What the task asks ▸ Omit all pictures, then repeat the listing exactly.
++++ Given data
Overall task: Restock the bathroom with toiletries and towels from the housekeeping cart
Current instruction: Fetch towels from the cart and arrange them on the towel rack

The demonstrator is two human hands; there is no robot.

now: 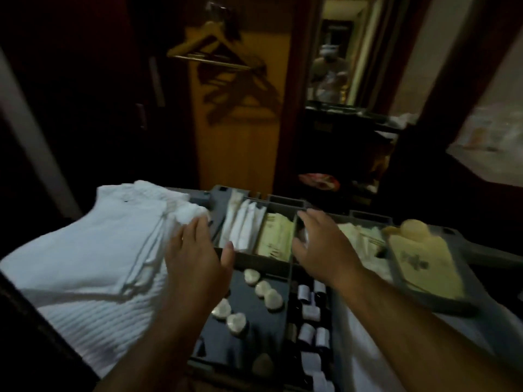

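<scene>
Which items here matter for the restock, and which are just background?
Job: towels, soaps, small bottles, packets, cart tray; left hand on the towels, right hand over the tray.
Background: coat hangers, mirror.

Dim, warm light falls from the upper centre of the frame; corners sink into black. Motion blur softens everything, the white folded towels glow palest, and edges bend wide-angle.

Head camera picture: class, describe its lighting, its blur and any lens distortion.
Head view: dim overall, far left nearly black; the white towels are brightest; the left hand and right hand are slightly motion-blurred; the hangers and mirror look soft; the wide lens bends straight lines near the edges.
</scene>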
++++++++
Written reply ▸
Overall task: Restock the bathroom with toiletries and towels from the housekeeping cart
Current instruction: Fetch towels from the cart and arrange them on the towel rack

The demonstrator is two human hands; there is no robot.

now: 

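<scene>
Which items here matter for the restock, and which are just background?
Job: towels, soaps, small bottles, packets, cart tray; left hand on the towels, right hand over the tray.
Background: coat hangers, mirror.

Dim, warm light falls from the upper centre of the frame; corners sink into black. Motion blur softens everything, the white folded towels glow palest, and edges bend wide-angle.

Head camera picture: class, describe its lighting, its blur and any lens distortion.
Head view: dim overall, far left nearly black; the white towels are brightest; the left hand and right hand are slightly motion-blurred; the hangers and mirror look soft; the wide lens bends straight lines near the edges.
</scene>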

No further work remains in this exercise.